PALMER PARK, Md. (AP) -- The Prince George's County Police Department is changing how photo lineups are presented to help keep innocent people from going to prison.

The Washington Post reports that detectives will soon begin showing witnesses photos of potential suspects one at a time. The photos will be on separate pieces of paper, instead of all on one page, and will be presented by a detective unfamiliar with the case.

The method aims to reduce the risk of witnesses falsely identifying suspects or detectives unknowingly steering witnesses toward a particular person.

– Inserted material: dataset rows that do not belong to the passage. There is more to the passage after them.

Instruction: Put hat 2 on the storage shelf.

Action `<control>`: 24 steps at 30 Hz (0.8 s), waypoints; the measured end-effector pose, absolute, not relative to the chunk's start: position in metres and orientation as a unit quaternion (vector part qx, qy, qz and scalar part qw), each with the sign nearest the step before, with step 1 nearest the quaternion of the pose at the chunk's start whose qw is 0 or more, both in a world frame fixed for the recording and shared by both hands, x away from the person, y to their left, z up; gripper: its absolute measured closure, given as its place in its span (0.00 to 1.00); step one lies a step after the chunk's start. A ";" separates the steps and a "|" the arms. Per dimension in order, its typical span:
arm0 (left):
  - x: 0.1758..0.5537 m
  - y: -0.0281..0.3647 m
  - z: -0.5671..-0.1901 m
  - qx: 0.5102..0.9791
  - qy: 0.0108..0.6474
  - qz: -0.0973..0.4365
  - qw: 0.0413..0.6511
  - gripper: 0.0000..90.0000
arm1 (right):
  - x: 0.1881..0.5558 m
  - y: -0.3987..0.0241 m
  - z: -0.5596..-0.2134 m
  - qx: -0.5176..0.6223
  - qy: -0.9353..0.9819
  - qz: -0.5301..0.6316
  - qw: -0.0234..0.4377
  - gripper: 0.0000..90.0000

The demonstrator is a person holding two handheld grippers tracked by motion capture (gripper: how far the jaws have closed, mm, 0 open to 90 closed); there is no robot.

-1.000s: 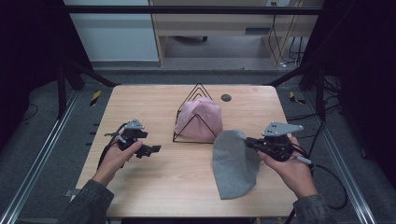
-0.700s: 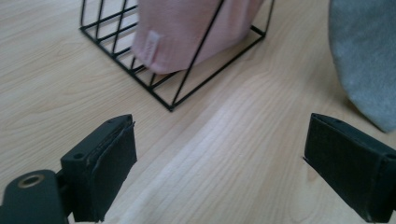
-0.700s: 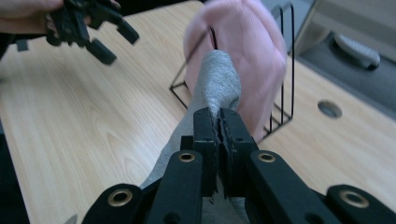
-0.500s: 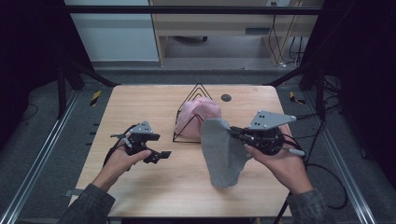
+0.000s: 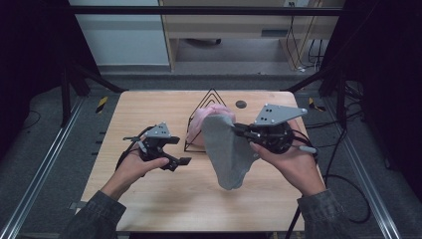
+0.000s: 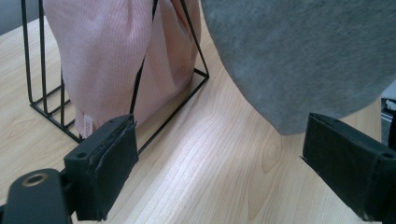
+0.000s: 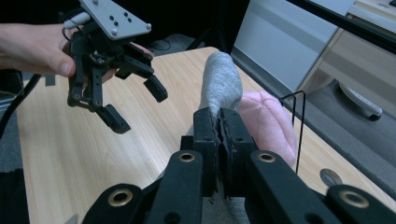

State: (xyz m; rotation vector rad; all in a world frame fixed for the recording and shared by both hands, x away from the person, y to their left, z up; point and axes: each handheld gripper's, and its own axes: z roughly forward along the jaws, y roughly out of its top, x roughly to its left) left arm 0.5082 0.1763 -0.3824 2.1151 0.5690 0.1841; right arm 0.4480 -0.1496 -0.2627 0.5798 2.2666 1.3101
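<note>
While pinched shut on the grey cloth [image 5: 226, 149], right tool [image 5: 238, 130] holds it hanging above the table [image 5: 149, 209], just beside wire rack [image 5: 206, 102] draped with pink garment [image 5: 199, 124]. Left tool [image 5: 180, 152]: open, empty, near rack, cloth ahead.

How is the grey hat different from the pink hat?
The grey hat hangs in the air, pinched by the right gripper; the pink hat sits inside the black wire rack on the table. The grey hat looks smooth and droops long; the pink hat looks ribbed and bunched. Both are soft cloth.
</note>
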 end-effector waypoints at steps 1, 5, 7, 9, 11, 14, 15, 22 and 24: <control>0.509 0.176 -0.382 0.857 0.232 0.076 0.455 0.11 | 0.448 -0.150 -0.262 0.210 0.822 0.477 0.228 0.96; 0.510 0.177 -0.382 0.854 0.234 0.073 0.459 0.12 | 0.448 -0.149 -0.255 0.209 0.822 0.477 0.231 0.96; 0.511 0.177 -0.380 0.854 0.234 0.074 0.459 0.13 | 0.449 -0.149 -0.252 0.209 0.822 0.476 0.233 0.96; 0.510 0.177 -0.379 0.854 0.232 0.075 0.459 0.14 | 0.449 -0.147 -0.249 0.206 0.822 0.476 0.235 0.96; 0.510 0.176 -0.378 0.854 0.230 0.075 0.460 0.14 | 0.449 -0.146 -0.247 0.206 0.822 0.476 0.236 0.96; 0.509 0.175 -0.376 0.854 0.228 0.076 0.461 0.15 | 0.451 -0.142 -0.244 0.203 0.822 0.476 0.237 0.96; 0.509 0.175 -0.376 0.854 0.228 0.076 0.461 0.15 | 0.452 -0.141 -0.244 0.201 0.822 0.476 0.237 0.96; 0.510 0.174 -0.375 0.853 0.227 0.075 0.463 0.15 | 0.455 -0.132 -0.240 0.193 0.824 0.478 0.235 0.96; 0.510 0.173 -0.375 0.854 0.225 0.075 0.464 0.16 | 0.456 -0.129 -0.239 0.191 0.825 0.478 0.235 0.96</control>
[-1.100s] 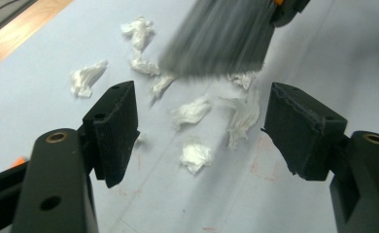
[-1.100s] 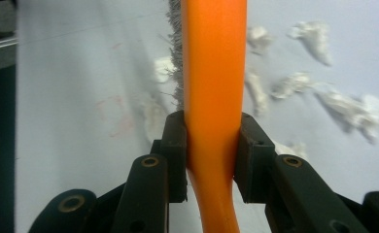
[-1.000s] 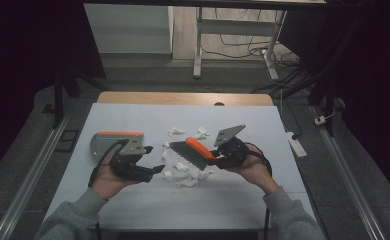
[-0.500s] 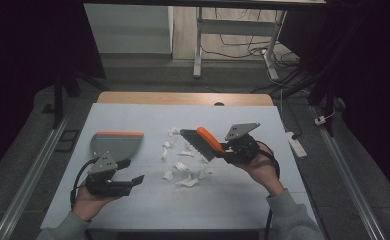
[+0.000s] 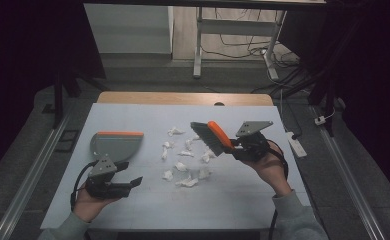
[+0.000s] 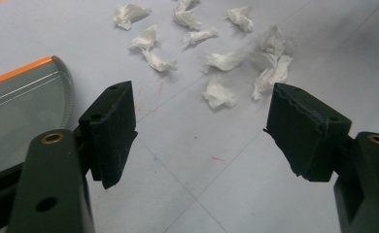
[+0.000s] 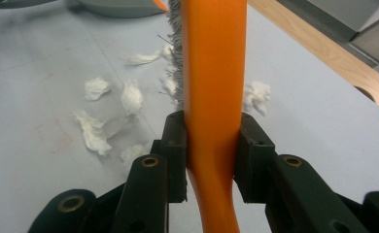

"You don't want to catch the wrong guy because now you're messing with someone who is innocent and the bad guy is still out there," said Carlos F. Acosta, inspector general for the Prince George's police.

The practice has been adopted by other jurisdictions around the country, including Baltimore. Also, Maryland state Sen. Catherine Pugh has introduced a bill requiring all law enforcement agencies to switch over to blind but not sequential lineups. But these jurisdictions are still in the minority since there is still doubt about whether the change would be an improvement.

Researchers used to think that sequential lineups would reduce false identifications without affecting correct identifications, but now some are saying mistaken identifications decrease with the chance of accurate identifications.

"There was a time when everyone in the field who was involved in the research or police took the position that sequential is better than simultaneous and blind is better than non-blinded," said Steven Clark, a psychology professor at the University of California at Riverside who studies eyewitness identification and photo lineups. "Now it's controversial. Things have really changed."

With current lineup methods, witnesses "Frankenstein" a suspect based on the six photos they see on a page, comparing each person's features and perhaps pulling a feature from each, then getting overwhelmed, according to Prince George's police Capt. George Nichols.

"With the sequential, you show them one picture at a time so they're comparing what they see to their memory versus comparing to other suspects on the same page," said Nichols, assistant commander of the Criminal Investigation Division. "It's more of a cleaner ID."

About 75 percent of wrongful convictions later overturned through DNA evidence originally involved bad eyewitness identifications, according to the nonprofit Innocence Project.

"It is somewhat sobering to realize that it is currently unknown whether the recommended procedures, no matter how sensible they might seem, are diagnostically inferior, diagnostically equivalent, or diagnostically superior to the alternative lineup procedures they would replace," according to a 2012 paper published by the American Psychological Association.